Pencapaian ini seperti mimpi untuk Gentar. Dirinya yang tidak pernah tenang makan di kantin, kini malah mempunyai teman untuk mengobrol saat makan. Obrolannya bukan lagi mengenai disuruh melakukan sesuatu, melainkan keseharian serta pembicaraan lain. 

“Halilintar, terima kasih kamu sudah membangun kepercayaan diriku dan membuatku sadar akan hak dan kewajibanku sebagai manusia. Selama ini aku hanya bisa tunduk dan mengikuti semuanya.” Gentar menyesali dirinya di masa lalu sangat bodoh dan tidak berani bicara. Jika saja tidak bertemu dengan Halilintar, maka hidup Gentar masih dibaluti rasa takut dan memperkuat dinding sabar.

“Bukan padaku, tapi berterima kasih pada dirimu sendiri yang mau menerima perubahan dan berani melawan ketidakadilan. Jika semua orang sadar akan hak dan kewajiban, aku yakin tidak akan ada lagi ketidakadilan.”

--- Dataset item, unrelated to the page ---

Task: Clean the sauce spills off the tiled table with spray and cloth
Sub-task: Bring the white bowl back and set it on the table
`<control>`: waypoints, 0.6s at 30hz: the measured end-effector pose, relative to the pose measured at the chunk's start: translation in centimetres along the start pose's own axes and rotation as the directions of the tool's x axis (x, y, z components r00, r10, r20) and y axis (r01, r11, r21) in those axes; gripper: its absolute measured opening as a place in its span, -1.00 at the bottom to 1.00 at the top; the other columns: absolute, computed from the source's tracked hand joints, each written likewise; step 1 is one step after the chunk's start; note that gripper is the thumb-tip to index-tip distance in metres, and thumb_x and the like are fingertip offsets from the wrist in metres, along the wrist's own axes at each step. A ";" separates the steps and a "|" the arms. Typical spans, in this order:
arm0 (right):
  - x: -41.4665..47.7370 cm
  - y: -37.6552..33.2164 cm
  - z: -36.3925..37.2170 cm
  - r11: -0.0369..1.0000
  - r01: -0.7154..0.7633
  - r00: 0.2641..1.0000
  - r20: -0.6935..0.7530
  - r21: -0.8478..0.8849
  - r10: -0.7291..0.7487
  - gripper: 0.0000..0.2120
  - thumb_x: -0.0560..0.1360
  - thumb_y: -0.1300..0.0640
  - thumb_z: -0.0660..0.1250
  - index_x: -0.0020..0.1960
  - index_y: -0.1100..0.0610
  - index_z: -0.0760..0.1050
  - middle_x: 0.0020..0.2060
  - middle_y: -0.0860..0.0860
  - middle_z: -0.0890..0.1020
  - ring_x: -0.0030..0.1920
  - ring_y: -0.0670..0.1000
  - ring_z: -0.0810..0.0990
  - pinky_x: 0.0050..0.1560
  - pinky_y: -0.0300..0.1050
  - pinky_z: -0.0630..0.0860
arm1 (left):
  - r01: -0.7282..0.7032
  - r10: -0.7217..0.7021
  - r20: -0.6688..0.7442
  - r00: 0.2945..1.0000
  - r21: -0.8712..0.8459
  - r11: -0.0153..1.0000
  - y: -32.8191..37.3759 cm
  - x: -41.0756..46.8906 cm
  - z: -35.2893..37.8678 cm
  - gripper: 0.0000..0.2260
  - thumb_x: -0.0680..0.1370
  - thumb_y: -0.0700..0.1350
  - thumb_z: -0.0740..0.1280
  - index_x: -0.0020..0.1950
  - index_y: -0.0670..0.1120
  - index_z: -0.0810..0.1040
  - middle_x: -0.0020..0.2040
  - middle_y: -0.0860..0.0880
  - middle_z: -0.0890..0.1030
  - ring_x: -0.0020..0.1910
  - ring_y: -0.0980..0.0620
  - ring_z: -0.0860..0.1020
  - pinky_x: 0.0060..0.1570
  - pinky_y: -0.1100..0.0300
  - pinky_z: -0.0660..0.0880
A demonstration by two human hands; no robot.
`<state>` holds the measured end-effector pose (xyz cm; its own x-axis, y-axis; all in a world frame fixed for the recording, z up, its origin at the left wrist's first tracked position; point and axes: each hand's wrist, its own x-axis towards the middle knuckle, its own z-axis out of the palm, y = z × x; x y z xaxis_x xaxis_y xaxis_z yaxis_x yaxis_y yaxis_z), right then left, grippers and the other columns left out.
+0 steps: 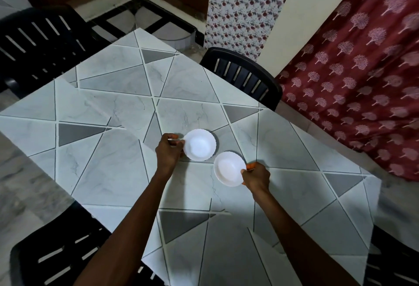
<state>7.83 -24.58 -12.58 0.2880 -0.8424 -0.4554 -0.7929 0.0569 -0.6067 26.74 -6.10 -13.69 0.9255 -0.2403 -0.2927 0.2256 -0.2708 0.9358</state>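
A large tiled table (pixel 95 172), grey and white, hard and glossy, filled the view. No spill, spray or cloth could be seen on it. Near its middle were two small white bowls, just beside each other. They looked light, rigid, smooth and probably breakable, best taken by the scalloped rim. The left hand (pixel 169 151) pinched the left rim of the far bowl (pixel 199 145). The right hand (pixel 257 176) pinched the right rim of the near bowl (pixel 229 168), its fingers narrowly closed.
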 end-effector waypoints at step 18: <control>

“Benar, aku merasa ini adalah tanggung jawabku untuk memberi tahu pada orang lain.”

“Aku juga merasa begitu.”

Halilintar dan Gentar menatap teman-temannya yang terlihat terbuka dibanding biasanya. Tawa dan suara ngobrol tidak terdengar samar-samar, melainkan terdengar jelas. Mereka mampu mengekspresikan diri tanpa takut pada siapa pun lagi seperti sebelumnya. Perubahan yang terbilang kecil mampu membawa pada perubahan cukup besar. 

Mulai saat itu juga, tidak hanya Gentar dan Halilintar yang memberi pemahaman mengenai penindasan, guru-guru mulai sadar. Setiap memulai pelajaran, mereka kerap kali diingatkan akan hak asasi manusia, di mana kita harus saling menghargai hak masing-masing.

Berkat upaya gigih dari Halilintar dan Gentar, kasus penindasan di sekolah mulai berkurang secara signifikan. Halilintar dan Gentar terus memberikan contoh yang baik kepada teman-temannya, menunjukkan bahwa keberanian, integritas, dan keadilan adalah nilai-nilai yang harus diperjuangkan.